__The problem__:
Return verbatim the portion of the material below that starts at the line containing "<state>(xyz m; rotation" and ends at its last line.

Dataset content: Begin

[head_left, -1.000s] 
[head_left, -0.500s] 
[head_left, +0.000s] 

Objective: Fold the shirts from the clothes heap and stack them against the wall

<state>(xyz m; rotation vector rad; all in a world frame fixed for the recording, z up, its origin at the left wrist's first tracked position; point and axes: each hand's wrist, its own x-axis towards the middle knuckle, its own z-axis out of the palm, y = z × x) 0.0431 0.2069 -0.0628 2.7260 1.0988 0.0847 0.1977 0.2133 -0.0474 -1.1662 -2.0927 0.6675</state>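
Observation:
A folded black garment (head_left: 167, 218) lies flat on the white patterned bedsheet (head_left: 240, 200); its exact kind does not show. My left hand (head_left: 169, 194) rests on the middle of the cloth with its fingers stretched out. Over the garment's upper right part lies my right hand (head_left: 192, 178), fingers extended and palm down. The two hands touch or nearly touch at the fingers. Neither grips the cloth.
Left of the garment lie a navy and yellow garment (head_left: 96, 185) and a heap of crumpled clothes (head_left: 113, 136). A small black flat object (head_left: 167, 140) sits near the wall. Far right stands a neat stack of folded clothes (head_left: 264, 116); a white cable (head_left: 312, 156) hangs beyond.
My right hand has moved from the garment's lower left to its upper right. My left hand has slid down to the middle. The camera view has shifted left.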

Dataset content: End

__Exercise answer__:
<state>(xyz m; rotation vector rad; all in a world frame fixed for the recording, z up, its origin at the left wrist's first tracked position; point and axes: each hand's wrist, its own x-axis towards the middle knuckle, its own z-axis out of the palm, y = z × x) 0.0431 0.2069 -0.0628 2.7260 1.0988 0.0847 0.1977 0.2133 -0.0474 -1.1662 -2.0927 0.6675</state>
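Observation:
A folded black garment (head_left: 167, 218) lies flat on the white patterned bedsheet (head_left: 240, 200); its exact kind does not show. My left hand (head_left: 169, 194) rests on the middle of the cloth with its fingers stretched out. Over the garment's upper right part lies my right hand (head_left: 192, 178), fingers extended and palm down. The two hands touch or nearly touch at the fingers. Neither grips the cloth.
Left of the garment lie a navy and yellow garment (head_left: 96, 185) and a heap of crumpled clothes (head_left: 113, 136). A small black flat object (head_left: 167, 140) sits near the wall. Far right stands a neat stack of folded clothes (head_left: 264, 116); a white cable (head_left: 312, 156) hangs beyond.
My right hand has moved from the garment's lower left to its upper right. My left hand has slid down to the middle. The camera view has shifted left.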

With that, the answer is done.